* **TRY IT**: All lines from the one containing "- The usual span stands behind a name" to the final line of the material should be retyped exactly. Nothing else belongs in the response.
--
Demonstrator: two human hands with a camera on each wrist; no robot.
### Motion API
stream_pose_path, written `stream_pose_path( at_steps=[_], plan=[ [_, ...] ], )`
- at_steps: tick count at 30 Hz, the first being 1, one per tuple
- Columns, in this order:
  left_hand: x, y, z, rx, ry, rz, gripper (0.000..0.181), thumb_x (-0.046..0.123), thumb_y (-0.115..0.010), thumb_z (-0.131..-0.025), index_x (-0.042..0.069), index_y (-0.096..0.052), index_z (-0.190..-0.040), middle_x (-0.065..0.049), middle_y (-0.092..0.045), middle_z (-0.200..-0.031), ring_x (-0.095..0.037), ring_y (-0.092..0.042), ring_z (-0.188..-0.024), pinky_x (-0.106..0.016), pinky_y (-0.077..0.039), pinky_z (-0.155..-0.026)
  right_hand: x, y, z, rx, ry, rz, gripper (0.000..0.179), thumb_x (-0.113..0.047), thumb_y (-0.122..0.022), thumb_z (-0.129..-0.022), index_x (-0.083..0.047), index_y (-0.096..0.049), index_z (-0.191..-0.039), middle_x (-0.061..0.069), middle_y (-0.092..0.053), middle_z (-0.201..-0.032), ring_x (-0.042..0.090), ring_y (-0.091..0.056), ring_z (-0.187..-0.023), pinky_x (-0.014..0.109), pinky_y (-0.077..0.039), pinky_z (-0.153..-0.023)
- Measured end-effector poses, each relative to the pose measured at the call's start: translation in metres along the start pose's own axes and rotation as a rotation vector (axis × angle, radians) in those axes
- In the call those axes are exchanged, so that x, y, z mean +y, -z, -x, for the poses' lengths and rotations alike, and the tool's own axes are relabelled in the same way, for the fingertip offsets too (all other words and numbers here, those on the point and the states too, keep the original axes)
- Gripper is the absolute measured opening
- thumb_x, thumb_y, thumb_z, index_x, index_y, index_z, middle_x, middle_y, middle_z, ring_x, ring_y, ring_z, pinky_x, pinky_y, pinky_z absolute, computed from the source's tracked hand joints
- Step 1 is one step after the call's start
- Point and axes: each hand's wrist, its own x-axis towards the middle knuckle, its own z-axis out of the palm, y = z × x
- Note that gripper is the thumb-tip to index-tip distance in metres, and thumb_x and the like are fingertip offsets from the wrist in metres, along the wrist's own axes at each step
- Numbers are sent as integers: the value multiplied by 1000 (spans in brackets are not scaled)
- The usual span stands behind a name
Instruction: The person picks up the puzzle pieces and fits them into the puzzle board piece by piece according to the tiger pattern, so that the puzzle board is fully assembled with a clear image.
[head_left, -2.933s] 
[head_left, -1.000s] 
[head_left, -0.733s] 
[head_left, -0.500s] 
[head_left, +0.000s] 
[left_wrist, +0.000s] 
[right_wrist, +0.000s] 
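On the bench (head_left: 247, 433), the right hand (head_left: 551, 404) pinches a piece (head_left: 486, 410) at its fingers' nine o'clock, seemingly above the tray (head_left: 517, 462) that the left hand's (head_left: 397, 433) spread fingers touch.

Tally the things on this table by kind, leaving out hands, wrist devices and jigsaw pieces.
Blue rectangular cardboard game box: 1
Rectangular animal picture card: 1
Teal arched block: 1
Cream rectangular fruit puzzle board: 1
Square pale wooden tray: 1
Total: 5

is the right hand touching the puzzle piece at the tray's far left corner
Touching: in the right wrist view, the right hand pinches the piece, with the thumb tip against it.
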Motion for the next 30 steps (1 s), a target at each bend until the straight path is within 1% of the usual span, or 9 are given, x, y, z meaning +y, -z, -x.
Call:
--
* **EXERCISE SOLUTION**:
- The usual span stands behind a name
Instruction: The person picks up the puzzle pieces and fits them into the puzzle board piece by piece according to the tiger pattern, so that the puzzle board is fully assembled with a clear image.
[head_left, -2.933s] 
[head_left, -1.000s] 
[head_left, -0.733s] 
[head_left, -0.500s] 
[head_left, +0.000s] 
[left_wrist, +0.000s] 
[right_wrist, +0.000s] 
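On the bench (head_left: 247, 433), the right hand (head_left: 551, 404) pinches a piece (head_left: 486, 410) at its fingers' nine o'clock, seemingly above the tray (head_left: 517, 462) that the left hand's (head_left: 397, 433) spread fingers touch.

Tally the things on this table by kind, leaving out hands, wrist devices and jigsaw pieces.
Blue rectangular cardboard game box: 1
Rectangular animal picture card: 1
Teal arched block: 1
Cream rectangular fruit puzzle board: 1
Square pale wooden tray: 1
Total: 5

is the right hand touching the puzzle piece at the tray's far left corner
Touching: in the right wrist view, the right hand pinches the piece, with the thumb tip against it.
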Motion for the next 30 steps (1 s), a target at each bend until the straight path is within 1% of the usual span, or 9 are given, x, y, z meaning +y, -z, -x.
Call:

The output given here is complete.